-- Dataset extract --
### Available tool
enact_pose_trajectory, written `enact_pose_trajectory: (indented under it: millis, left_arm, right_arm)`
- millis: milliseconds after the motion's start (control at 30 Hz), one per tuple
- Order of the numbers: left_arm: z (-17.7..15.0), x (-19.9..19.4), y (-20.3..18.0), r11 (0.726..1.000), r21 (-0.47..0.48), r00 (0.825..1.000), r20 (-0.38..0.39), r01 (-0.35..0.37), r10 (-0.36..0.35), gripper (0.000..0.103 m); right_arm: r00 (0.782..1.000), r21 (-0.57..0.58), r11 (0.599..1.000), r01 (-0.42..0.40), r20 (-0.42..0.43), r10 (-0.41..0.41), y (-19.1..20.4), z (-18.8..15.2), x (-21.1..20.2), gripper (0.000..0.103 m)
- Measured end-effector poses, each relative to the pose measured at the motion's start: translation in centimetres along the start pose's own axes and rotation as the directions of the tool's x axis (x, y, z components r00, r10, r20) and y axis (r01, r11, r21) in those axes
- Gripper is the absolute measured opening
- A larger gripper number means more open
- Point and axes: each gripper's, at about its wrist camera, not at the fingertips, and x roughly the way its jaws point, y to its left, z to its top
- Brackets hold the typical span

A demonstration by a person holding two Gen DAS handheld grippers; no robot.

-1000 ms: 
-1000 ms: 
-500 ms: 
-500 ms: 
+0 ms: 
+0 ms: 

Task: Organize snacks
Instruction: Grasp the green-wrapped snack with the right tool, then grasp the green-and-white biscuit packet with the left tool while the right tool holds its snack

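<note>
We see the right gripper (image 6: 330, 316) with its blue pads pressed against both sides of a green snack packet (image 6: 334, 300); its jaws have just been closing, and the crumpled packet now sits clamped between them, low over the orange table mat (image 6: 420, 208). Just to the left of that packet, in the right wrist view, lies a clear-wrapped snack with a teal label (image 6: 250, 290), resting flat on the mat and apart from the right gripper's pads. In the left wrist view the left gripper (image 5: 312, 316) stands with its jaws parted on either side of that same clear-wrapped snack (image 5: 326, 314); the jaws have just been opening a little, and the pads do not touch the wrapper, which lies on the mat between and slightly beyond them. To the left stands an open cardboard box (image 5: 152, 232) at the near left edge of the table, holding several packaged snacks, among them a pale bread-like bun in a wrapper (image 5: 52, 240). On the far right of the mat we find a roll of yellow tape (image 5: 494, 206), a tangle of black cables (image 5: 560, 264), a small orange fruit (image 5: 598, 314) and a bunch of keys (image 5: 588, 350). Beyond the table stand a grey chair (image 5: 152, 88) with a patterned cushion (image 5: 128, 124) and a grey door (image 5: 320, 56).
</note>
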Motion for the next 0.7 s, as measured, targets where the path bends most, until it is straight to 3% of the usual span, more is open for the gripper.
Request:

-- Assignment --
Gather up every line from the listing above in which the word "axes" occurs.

-- Your response --
- Measured end-effector poses, each relative to the pose measured at the motion's start: translation in centimetres along the start pose's own axes and rotation as the directions of the tool's x axis (x, y, z components r00, r10, r20) and y axis (r01, r11, r21) in those axes
- Point and axes: each gripper's, at about its wrist camera, not at the fingertips, and x roughly the way its jaws point, y to its left, z to its top

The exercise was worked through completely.